Work to complete> Set the records down again in full, with every word kept.

--- Extracted data Enclosed Below ---

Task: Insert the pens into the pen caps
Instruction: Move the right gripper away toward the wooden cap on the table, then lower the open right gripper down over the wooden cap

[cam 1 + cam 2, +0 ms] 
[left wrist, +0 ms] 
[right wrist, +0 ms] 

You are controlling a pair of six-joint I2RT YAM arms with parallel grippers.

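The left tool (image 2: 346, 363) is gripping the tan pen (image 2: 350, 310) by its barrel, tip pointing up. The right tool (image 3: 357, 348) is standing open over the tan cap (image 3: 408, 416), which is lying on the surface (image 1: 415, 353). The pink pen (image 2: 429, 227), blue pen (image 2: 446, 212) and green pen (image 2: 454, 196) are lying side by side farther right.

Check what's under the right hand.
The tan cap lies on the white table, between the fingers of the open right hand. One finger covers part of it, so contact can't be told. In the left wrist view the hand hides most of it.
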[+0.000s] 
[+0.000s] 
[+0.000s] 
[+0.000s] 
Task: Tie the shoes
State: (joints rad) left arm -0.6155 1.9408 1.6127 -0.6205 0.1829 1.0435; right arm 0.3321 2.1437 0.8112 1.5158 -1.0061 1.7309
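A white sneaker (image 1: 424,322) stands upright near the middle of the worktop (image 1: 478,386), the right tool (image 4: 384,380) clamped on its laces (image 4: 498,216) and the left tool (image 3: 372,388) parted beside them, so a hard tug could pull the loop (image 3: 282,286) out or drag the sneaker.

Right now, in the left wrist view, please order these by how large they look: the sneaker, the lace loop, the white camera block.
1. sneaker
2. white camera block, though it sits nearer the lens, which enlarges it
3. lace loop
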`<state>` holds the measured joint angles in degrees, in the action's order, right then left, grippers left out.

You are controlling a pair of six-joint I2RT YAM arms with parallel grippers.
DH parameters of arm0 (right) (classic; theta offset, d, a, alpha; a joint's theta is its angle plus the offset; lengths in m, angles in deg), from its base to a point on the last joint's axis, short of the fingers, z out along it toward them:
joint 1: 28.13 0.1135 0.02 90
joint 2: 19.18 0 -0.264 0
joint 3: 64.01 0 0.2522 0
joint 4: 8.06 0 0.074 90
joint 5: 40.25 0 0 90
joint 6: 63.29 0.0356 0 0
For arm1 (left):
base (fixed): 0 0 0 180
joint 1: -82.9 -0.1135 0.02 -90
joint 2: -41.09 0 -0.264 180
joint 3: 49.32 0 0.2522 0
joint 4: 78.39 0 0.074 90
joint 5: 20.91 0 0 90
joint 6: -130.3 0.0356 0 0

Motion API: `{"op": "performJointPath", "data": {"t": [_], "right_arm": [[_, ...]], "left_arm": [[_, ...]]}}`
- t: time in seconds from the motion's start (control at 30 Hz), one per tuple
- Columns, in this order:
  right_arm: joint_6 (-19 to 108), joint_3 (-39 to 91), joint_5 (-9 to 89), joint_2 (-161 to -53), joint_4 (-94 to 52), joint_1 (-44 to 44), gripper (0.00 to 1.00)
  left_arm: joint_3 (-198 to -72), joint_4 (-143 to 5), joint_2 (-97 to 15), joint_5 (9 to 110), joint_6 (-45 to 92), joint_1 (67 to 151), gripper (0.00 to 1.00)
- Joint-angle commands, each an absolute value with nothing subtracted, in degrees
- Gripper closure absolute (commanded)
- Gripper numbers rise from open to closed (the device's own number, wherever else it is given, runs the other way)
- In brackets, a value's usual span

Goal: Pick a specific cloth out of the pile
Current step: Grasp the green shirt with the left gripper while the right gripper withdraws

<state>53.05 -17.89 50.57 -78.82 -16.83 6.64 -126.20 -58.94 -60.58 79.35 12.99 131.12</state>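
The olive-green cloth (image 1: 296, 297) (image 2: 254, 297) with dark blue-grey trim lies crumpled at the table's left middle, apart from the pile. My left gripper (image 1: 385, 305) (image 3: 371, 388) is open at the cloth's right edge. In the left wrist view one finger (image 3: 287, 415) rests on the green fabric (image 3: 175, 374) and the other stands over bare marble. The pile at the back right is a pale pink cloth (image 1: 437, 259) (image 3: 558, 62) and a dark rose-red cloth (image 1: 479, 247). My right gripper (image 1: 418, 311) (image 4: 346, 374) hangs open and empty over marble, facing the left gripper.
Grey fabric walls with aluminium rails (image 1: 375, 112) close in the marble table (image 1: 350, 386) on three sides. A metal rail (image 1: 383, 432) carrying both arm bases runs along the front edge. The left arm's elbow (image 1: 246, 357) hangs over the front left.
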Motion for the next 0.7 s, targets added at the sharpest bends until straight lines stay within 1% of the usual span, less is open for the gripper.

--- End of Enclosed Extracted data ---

Your solution>
Task: Insert the pens into the pen caps
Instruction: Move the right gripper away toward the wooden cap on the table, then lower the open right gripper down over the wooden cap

[cam 1 + cam 2, +0 ms] 
[left wrist, +0 ms] 
[right wrist, +0 ms] 

You are controlling a pair of six-joint I2RT YAM arms with parallel grippers.

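The left tool (image 2: 346, 363) is gripping the tan pen (image 2: 350, 310) by its barrel, tip pointing up. The right tool (image 3: 357, 348) is standing open over the tan cap (image 3: 408, 416), which is lying on the surface (image 1: 415, 353). The pink pen (image 2: 429, 227), blue pen (image 2: 446, 212) and green pen (image 2: 454, 196) are lying side by side farther right.

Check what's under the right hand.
The tan cap lies on the white table, between the fingers of the open right hand. One finger covers part of it, so contact can't be told. In the left wrist view the hand hides most of it.
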[+0.000s] 
[+0.000s] 
[+0.000s] 
[+0.000s] 
Task: Tie the shoes
State: (joints rad) left arm -0.6155 1.9408 1.6127 -0.6205 0.1829 1.0435; right arm 0.3321 2.1437 0.8112 1.5158 -1.0061 1.7309
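A white sneaker (image 1: 424,322) stands upright near the middle of the worktop (image 1: 478,386), the right tool (image 4: 384,380) clamped on its laces (image 4: 498,216) and the left tool (image 3: 372,388) parted beside them, so a hard tug could pull the loop (image 3: 282,286) out or drag the sneaker.

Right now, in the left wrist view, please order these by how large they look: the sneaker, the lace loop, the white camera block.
1. sneaker
2. white camera block, though it sits nearer the lens, which enlarges it
3. lace loop
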`<state>` holds the measured joint angles in degrees, in the action's order, right then left, grippers left out.

You are controlling a pair of six-joint I2RT YAM arms with parallel grippers.
DH parameters of arm0 (right) (classic; theta offset, d, a, alpha; a joint's theta is its angle plus the offset; lengths in m, angles in deg), from its base to a point on the last joint's axis, short of the fingers, z out along it toward them:
joint 1: 28.13 0.1135 0.02 90
joint 2: 19.18 0 -0.264 0
joint 3: 64.01 0 0.2522 0
joint 4: 8.06 0 0.074 90
joint 5: 40.25 0 0 90
joint 6: 63.29 0.0356 0 0
For arm1 (left):
base (fixed): 0 0 0 180
joint 1: -82.9 -0.1135 0.02 -90
joint 2: -41.09 0 -0.264 180
joint 3: 49.32 0 0.2522 0
joint 4: 78.39 0 0.074 90
joint 5: 20.91 0 0 90
joint 6: -130.3 0.0356 0 0

Motion API: `{"op": "performJointPath", "data": {"t": [_], "right_arm": [[_, ...]], "left_arm": [[_, ...]]}}`
- t: time in seconds from the motion's start (control at 30 Hz), one per tuple
- Columns, in this order:
  right_arm: joint_6 (-19 to 108), joint_3 (-39 to 91), joint_5 (-9 to 89), joint_2 (-161 to -53), joint_4 (-94 to 52), joint_1 (-44 to 44), gripper (0.00 to 1.00)
  left_arm: joint_3 (-198 to -72), joint_4 (-143 to 5), joint_2 (-97 to 15), joint_5 (9 to 110), joint_6 (-45 to 92), joint_1 (67 to 151), gripper (0.00 to 1.00)
- Joint-angle commands, each an absolute value with nothing subtracted, in degrees
- Gripper closure absolute (commanded)
- Gripper numbers rise from open to closed (the device's own number, wherever else it is given, runs the other way)
- In brackets, a value's usual span

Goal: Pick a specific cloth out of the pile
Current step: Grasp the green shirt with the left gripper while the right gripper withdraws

<state>53.05 -17.89 50.57 -78.82 -16.83 6.64 -126.20 -58.94 -60.58 79.35 12.99 131.12</state>
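The olive-green cloth (image 1: 296, 297) (image 2: 254, 297) with dark blue-grey trim lies crumpled at the table's left middle, apart from the pile. My left gripper (image 1: 385, 305) (image 3: 371, 388) is open at the cloth's right edge. In the left wrist view one finger (image 3: 287, 415) rests on the green fabric (image 3: 175, 374) and the other stands over bare marble. The pile at the back right is a pale pink cloth (image 1: 437, 259) (image 3: 558, 62) and a dark rose-red cloth (image 1: 479, 247). My right gripper (image 1: 418, 311) (image 4: 346, 374) hangs open and empty over marble, facing the left gripper.
Grey fabric walls with aluminium rails (image 1: 375, 112) close in the marble table (image 1: 350, 386) on three sides. A metal rail (image 1: 383, 432) carrying both arm bases runs along the front edge. The left arm's elbow (image 1: 246, 357) hangs over the front left.
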Motion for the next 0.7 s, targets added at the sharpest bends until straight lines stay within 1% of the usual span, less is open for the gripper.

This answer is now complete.